▸ **Problem statement**
In the listing below, find the line containing "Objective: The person" and the line containing "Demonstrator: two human". Repeat exactly those two lines and every line between them, nothing more.

▸ **Material to process**

=====

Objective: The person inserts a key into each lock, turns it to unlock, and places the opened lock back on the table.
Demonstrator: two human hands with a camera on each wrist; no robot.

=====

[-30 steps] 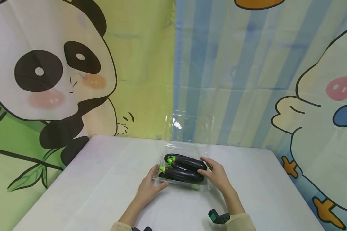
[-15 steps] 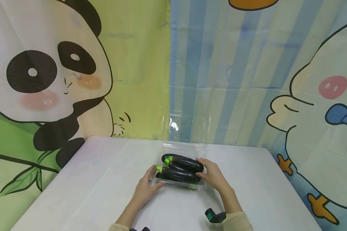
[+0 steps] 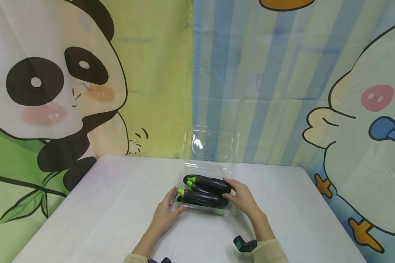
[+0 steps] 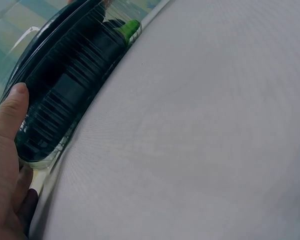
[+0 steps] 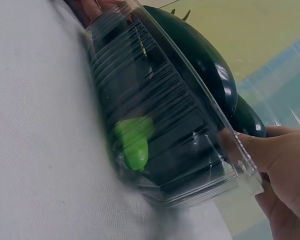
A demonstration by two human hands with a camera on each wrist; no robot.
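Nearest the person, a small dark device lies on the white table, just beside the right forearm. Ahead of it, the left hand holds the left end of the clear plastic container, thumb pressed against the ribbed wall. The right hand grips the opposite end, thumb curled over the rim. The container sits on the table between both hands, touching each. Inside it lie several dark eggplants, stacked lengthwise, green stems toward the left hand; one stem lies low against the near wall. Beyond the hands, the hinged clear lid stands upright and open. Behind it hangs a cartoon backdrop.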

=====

▸ **Result of this task**
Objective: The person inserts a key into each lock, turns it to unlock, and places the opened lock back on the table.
Demonstrator: two human hands with a camera on each wrist; no robot.

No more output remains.